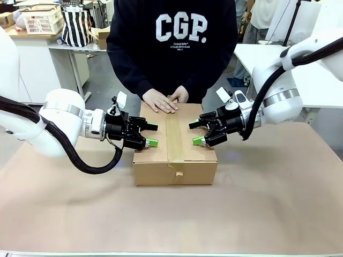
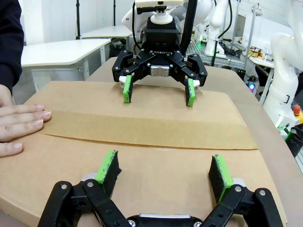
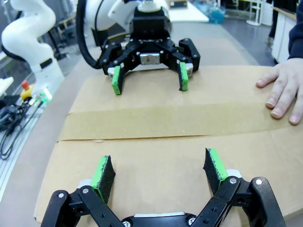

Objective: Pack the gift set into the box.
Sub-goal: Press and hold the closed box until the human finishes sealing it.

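The box stands shut in the middle of the table, a strip of brown tape running along its top seam. The gift set is hidden. My left gripper hangs open over the box's left top edge, its green pads spread just above the cardboard. My right gripper faces it, open over the right top edge. Neither holds anything. Each wrist view shows the other gripper across the lid: the right gripper and the left gripper. The person's hands rest flat on the lid's far edge.
The table is covered in brown paper, with open room in front of the box and to both sides. The person stands close behind the box. A white basket and a striped bag sit on a desk far back left.
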You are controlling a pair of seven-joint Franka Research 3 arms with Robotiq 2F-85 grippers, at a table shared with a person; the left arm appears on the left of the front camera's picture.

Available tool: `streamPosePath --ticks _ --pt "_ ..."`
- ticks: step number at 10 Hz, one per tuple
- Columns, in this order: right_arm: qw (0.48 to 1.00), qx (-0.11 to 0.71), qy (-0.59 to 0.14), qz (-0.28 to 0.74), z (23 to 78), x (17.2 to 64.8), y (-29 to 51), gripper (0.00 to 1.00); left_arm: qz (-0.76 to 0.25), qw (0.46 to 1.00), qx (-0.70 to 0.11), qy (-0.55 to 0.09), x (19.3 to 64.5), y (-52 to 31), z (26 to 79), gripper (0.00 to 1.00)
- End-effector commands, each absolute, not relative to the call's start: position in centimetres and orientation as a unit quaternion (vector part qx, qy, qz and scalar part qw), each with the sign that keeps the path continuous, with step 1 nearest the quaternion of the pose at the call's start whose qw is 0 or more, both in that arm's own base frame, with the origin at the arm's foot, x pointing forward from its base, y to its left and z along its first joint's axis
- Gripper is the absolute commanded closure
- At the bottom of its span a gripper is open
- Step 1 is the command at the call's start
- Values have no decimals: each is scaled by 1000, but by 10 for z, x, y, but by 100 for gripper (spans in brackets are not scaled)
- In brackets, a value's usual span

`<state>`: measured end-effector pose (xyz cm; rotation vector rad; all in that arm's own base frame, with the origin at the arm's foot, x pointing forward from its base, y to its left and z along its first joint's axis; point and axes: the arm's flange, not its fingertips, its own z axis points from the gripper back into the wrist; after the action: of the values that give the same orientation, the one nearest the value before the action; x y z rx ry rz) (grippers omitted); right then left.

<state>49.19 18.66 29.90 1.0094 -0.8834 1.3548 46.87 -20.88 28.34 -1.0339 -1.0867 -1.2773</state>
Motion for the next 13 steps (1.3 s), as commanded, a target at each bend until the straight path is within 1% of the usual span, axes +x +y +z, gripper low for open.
streamPosePath --ticks 1,13 --pt "581 430 -376 580 296 491 187 0 -540 552 -436 -463 468 -208 278 0" --pt "581 430 -376 580 296 491 187 0 -540 552 -436 -463 468 -208 278 0"
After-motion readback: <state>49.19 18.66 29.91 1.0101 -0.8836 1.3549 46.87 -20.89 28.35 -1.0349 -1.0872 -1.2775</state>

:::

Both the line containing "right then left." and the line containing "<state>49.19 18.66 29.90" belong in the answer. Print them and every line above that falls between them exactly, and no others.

- **Task output**:
`<state>`: measured end-effector pose (xyz cm; rotation vector rad; all in that arm's own base frame, with the origin at the arm's foot, x pointing forward from its base, y to its left and z along its first joint's axis; point and axes: the arm's flange, not its fingertips, its own z axis points from the gripper back into the wrist; after the action: of the values that give the same orientation, the one nearest the value before the action; x y z rx ry rz) (grippers omitted); right then left.

<state>49.19 18.66 29.90 1.0094 -0.8834 1.3548 46.87 -20.88 28.34 -1.0339 -1.0867 -1.2773</state>

The exercise has now been completed.